A preliminary analysis of the data by Johns Hopkins Bloomberg School of Public Health showed that 911 calls (a proxy for public concern) about drug use, public intoxication and sex work went down. Further, of the nearly 1,500 individuals where we eliminated their warrants or dismissed charges, only 0.3% (5 individuals) were arrested for any other crime during the 8-month period following the policy change. By contrast, Maryland’s recidivism rate is estimated to be around 40%. In short, we were able to draw three conclusions, enabling the policies to become permanent.
First, there is no public safety value and there has never been a public safety value in prosecuting low-level crimes, including mere drug possession, a finding that was buttressed by research released this week in Boston that showed that not prosecuting misdemeanors actually leads to a reduction in other crime.

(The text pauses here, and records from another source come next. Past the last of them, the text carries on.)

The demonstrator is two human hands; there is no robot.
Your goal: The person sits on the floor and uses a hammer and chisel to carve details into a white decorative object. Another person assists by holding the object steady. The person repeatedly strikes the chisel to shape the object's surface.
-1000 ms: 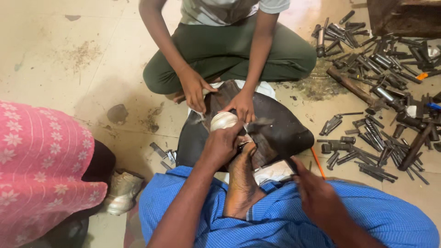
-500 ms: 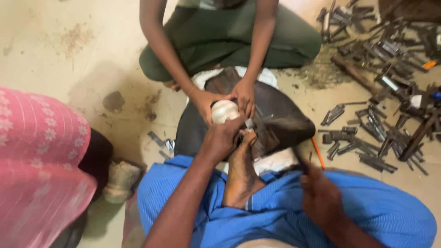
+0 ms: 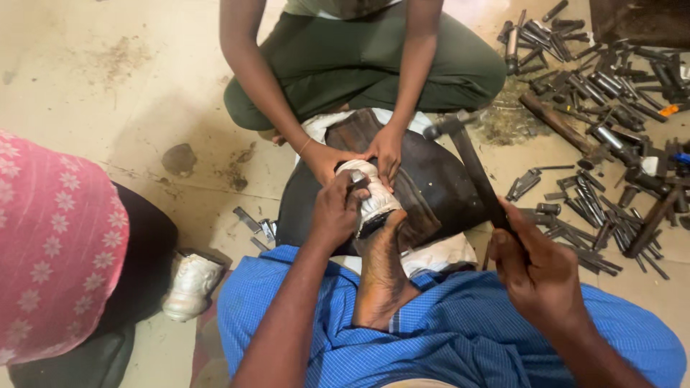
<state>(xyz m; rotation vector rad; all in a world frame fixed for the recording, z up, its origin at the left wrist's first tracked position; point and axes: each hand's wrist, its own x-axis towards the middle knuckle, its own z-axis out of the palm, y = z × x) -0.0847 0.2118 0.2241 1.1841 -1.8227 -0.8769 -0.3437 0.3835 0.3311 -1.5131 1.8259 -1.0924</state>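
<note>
My left hand point(image 3: 336, 212) is closed around a small dark tool held against a pale silvery embossed piece point(image 3: 375, 201). That piece rests on a dark rounded cushion point(image 3: 438, 183), and my bare foot point(image 3: 381, 280) presses on its near end. My right hand point(image 3: 535, 269) grips the long handle of a hammer point(image 3: 471, 165), whose head is raised over the cushion's far right. Opposite me sits a person in green trousers, whose two hands point(image 3: 327, 158) point(image 3: 388, 147) steady the silvery piece from the far side.
Several dark metal punches and tools point(image 3: 604, 100) lie scattered on the floor at the right. A second pale embossed vessel point(image 3: 190, 284) lies on the floor at the left, beside a person in pink flowered cloth point(image 3: 57, 244). A few metal bits point(image 3: 255, 224) lie left of the cushion.
My right hand has lifted the hammer up and forward, so its head now stands over the cushion. My left hand and the other person's hands stay on the silvery piece.
</note>
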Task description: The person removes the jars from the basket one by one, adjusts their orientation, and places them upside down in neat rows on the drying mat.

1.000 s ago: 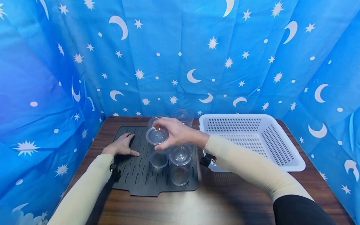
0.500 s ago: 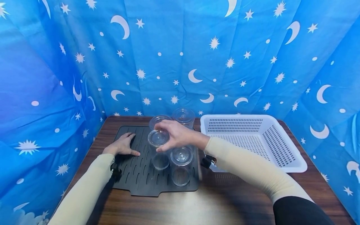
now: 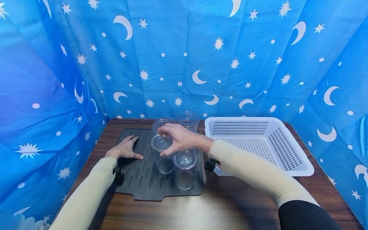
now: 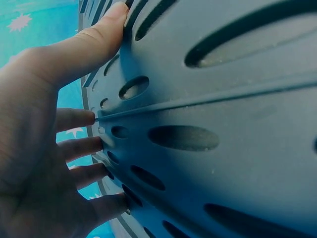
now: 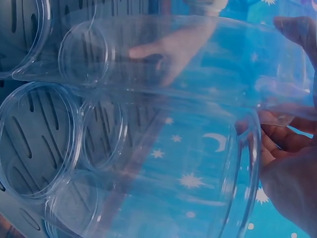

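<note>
My right hand [image 3: 180,137] grips a clear plastic cup [image 3: 162,142] near its rim, thumb on the near side and fingers on the far side. The cup is upright over the dark grey slotted mat [image 3: 138,188]; whether its base touches the mat I cannot tell. Three more clear cups stand close by: a front-right cup [image 3: 185,159], a back-left cup [image 3: 164,123], partly hidden by the hand, and a back-right cup [image 3: 188,118]. My left hand [image 3: 125,148] rests on the mat's left side, fingers spread. In the left wrist view its fingertips touch the slotted mat [image 4: 257,109].
A white perforated plastic basket [image 3: 240,127] stands right of the mat on the dark wood table [image 3: 230,204]. A blue curtain [image 3: 161,70] with moons and stars surrounds the table at the back and sides.
My right hand and the cup in it have come down slightly, mostly during the first half second. The left hand stays in place on the mat.
</note>
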Demonstrator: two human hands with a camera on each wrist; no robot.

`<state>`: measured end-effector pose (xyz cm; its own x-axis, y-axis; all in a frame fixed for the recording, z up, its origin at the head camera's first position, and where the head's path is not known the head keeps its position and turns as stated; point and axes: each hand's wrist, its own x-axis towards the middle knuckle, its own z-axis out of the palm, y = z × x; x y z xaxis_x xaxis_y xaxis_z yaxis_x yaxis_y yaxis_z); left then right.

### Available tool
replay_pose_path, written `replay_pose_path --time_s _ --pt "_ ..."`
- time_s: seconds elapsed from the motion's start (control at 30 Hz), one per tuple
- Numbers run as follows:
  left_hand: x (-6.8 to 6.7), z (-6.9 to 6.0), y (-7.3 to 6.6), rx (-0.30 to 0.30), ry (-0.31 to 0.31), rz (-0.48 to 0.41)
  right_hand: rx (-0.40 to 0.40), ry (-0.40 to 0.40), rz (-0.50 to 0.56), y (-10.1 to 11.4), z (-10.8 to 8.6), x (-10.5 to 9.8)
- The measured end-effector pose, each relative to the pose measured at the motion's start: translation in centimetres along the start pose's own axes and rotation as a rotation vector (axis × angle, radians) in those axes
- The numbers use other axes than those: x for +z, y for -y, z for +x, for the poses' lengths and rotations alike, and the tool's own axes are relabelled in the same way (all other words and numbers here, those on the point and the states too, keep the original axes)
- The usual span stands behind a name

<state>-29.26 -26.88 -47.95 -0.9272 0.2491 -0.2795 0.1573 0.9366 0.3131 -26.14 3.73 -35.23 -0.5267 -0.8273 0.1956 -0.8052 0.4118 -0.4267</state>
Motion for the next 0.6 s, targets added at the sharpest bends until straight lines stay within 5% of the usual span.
replay_pose_path --time_s 0.6 --pt "0.00 0.11 0.20 0.012 -0.001 -0.015 0.072 0.093 -0.068 0.52 0.29 -0.66"
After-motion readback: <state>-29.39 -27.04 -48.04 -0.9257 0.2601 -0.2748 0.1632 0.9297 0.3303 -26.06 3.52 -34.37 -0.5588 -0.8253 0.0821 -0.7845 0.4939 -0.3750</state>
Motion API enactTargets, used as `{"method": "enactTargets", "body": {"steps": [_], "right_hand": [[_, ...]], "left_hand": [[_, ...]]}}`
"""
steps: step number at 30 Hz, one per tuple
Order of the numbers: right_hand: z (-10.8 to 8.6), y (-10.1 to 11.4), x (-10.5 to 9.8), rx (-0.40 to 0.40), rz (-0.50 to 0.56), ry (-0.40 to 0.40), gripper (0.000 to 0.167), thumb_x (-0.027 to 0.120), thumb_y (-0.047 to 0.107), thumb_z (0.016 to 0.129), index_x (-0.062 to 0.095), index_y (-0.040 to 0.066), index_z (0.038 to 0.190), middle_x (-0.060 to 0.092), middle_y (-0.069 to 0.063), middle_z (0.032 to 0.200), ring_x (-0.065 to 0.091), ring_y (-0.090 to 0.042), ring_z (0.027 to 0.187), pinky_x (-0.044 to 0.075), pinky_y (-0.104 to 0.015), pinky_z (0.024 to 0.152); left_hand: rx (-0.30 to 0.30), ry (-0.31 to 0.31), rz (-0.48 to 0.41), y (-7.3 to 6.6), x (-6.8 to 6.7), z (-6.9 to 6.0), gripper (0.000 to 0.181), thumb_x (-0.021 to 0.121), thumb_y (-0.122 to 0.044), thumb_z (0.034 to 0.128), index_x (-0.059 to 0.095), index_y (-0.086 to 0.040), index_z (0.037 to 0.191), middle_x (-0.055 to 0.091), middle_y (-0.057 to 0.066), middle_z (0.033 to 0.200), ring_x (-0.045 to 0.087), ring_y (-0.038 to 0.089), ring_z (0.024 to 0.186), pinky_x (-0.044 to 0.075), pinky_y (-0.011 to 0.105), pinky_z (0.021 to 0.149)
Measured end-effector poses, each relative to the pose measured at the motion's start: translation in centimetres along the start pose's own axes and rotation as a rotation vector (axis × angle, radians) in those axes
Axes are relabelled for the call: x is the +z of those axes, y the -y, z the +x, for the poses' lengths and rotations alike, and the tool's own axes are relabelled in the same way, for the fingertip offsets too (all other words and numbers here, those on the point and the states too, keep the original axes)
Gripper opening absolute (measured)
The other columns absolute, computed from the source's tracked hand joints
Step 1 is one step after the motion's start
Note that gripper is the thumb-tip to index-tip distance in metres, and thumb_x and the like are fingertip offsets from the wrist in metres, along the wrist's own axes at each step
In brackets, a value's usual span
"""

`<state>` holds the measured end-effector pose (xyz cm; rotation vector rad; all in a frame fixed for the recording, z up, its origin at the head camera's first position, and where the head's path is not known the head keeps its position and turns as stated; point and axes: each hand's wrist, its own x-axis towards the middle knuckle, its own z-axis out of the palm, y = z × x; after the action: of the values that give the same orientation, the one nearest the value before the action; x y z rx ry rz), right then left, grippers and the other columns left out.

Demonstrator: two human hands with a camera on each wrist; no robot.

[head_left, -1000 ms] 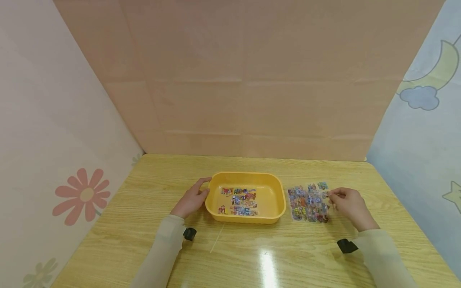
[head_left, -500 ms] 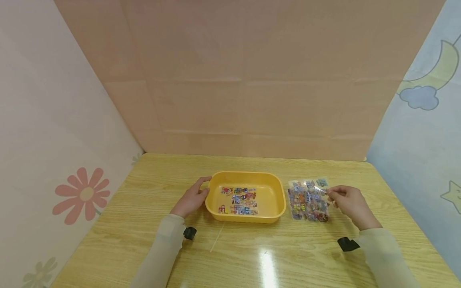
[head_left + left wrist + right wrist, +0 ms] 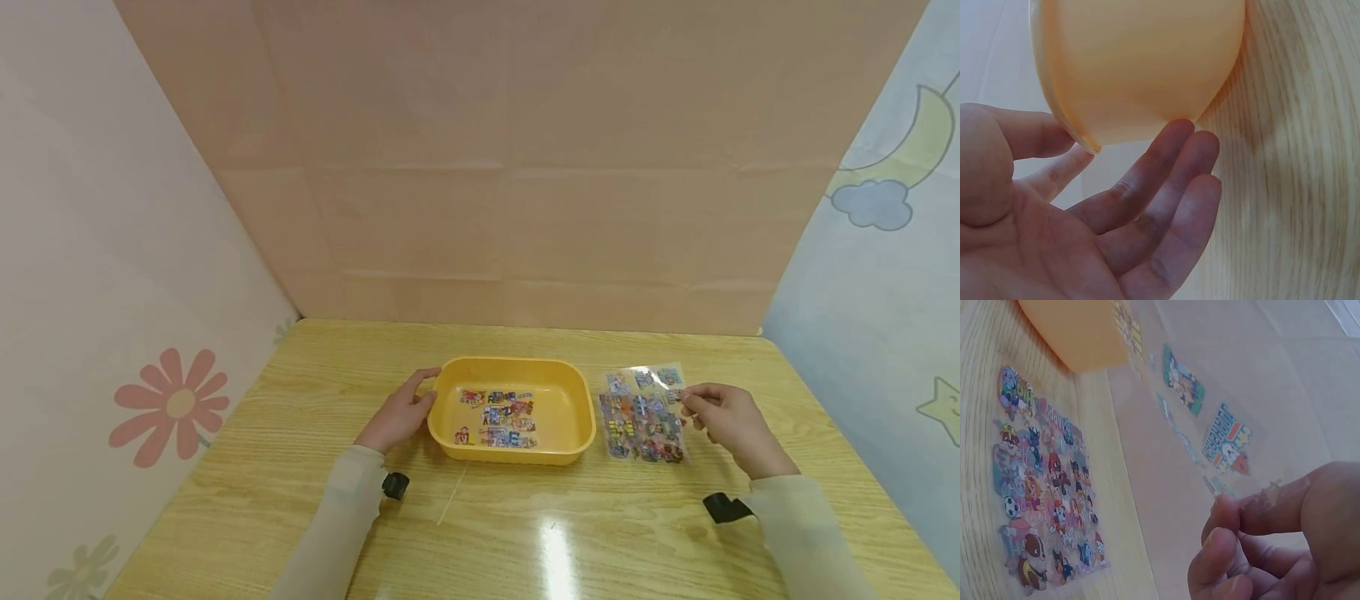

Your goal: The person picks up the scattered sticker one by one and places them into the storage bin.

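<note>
My left hand (image 3: 397,419) holds the left end of a yellow plastic tray (image 3: 573,421). In the left wrist view the thumb meets the tray's rim (image 3: 1044,69), and the fingertips (image 3: 1179,131) touch its outer wall. On the tray's right, my right hand (image 3: 731,425) pinches the edge of a clear sticker sheet (image 3: 643,379) between thumb and forefinger. Seen from the right wrist, this raised sheet (image 3: 1229,447) is tilted above a stack of clear cartoon sticker sheets (image 3: 1054,494) on the table. How many sheets lie there I cannot tell.
Inside the tray lie colourful clear stickers (image 3: 498,417), toward its left and middle. A thin pale strip (image 3: 452,496) lies on the wooden table (image 3: 300,517) in front of the tray. A beige backdrop (image 3: 510,208) and printed side panels (image 3: 885,333) surround the table.
The pinched sticker sheet has come up off the stack and shifted away from me, its far edge now beyond the stack. My left hand and the tray stay where they were.
</note>
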<state>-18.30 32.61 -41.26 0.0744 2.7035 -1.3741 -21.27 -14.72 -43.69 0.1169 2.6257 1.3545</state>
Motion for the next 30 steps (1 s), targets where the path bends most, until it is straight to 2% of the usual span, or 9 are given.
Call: {"method": "enactTargets", "body": {"steps": [9, 16, 30], "right_hand": [[-0.1, 0.2, 0.0, -0.006, 0.017, 0.004, 0.051, 0.042, 0.031, 0.108, 0.048, -0.011, 0.136, 0.064, -0.007, 0.097, 0.056, -0.019, 0.072, 0.045, -0.035, 0.058], [0.0, 0.6, 0.0, -0.010, 0.041, 0.015, 0.054, 0.044, 0.034, 0.108, 0.047, -0.010, 0.138, 0.063, -0.004, 0.097, 0.056, -0.014, 0.074, 0.046, -0.035, 0.060], [0.2, 2.4, 0.9, -0.011, 0.088, 0.003, 0.049, 0.046, 0.031, 0.107, 0.050, -0.009, 0.135, 0.065, -0.006, 0.096, 0.056, -0.012, 0.071, 0.047, -0.032, 0.058]], "left_hand": [[-0.006, -0.001, 0.004, 0.2, 0.1, 0.1, 0.046, 0.048, -0.025, 0.1066, 0.041, -0.027, 0.152, 0.064, 0.012, 0.112, 0.060, 0.021, 0.088, 0.049, 0.038, 0.078], [-0.008, -0.005, 0.010, 0.1, 0.1, 0.1, 0.046, 0.048, -0.026, 0.1066, 0.041, -0.027, 0.152, 0.064, 0.013, 0.116, 0.060, 0.021, 0.089, 0.049, 0.037, 0.078], [-0.022, -0.008, 0.014, 0.1, 0.1, -0.1, 0.046, 0.047, -0.028, 0.1071, 0.040, -0.027, 0.153, 0.064, 0.015, 0.125, 0.064, 0.022, 0.098, 0.051, 0.045, 0.087]]}}
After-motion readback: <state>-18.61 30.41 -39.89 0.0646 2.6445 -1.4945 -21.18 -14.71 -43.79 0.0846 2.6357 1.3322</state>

Second, focusing on these minor offenses is a reckless use of limited resources. As more of the country becomes vaccinated, courts will reopen to a huge backlog. Despite crime slowing in Baltimore, we still have a dreadful homicide rate. Prosecuting victim crimes and killers, not kids smoking weed, will be the focus of my office.
Third, these minor offenses have been and continue to be discriminately enforced against people of color. DOJ’s 2016 report on Baltimore City noted that “There are large racial disparities in BPD’s enforcement of laws criminalizing possession of controlled substances … BPD arrests African Americans for drug possession offenses at rates far exceeding their drug usage … BPD arrests African Americans for drug possession offenses at higher rates than similar cities.” What we know based upon the data is that the prosecution of these low-level offenses that have nothing to do with public safety creates an unnecessary engagement with law enforcement that for Black people in this country, often leads to a death sentence. The killing of Daunte Wright — stopped for allegedly having expired plates during a pandemic — is just the latest example of this.
We have also finally put into place what was being proposed 33 years ago: behavioral health partnerships that address addiction. By way of my office, the mayor’s office and the Baltimore Police Department, we have formed an alliance that will not only meet the needs of individuals suffering from homelessness, mental illness, sexual work and substance use disorder, but will finally be able meet the needs of our communities.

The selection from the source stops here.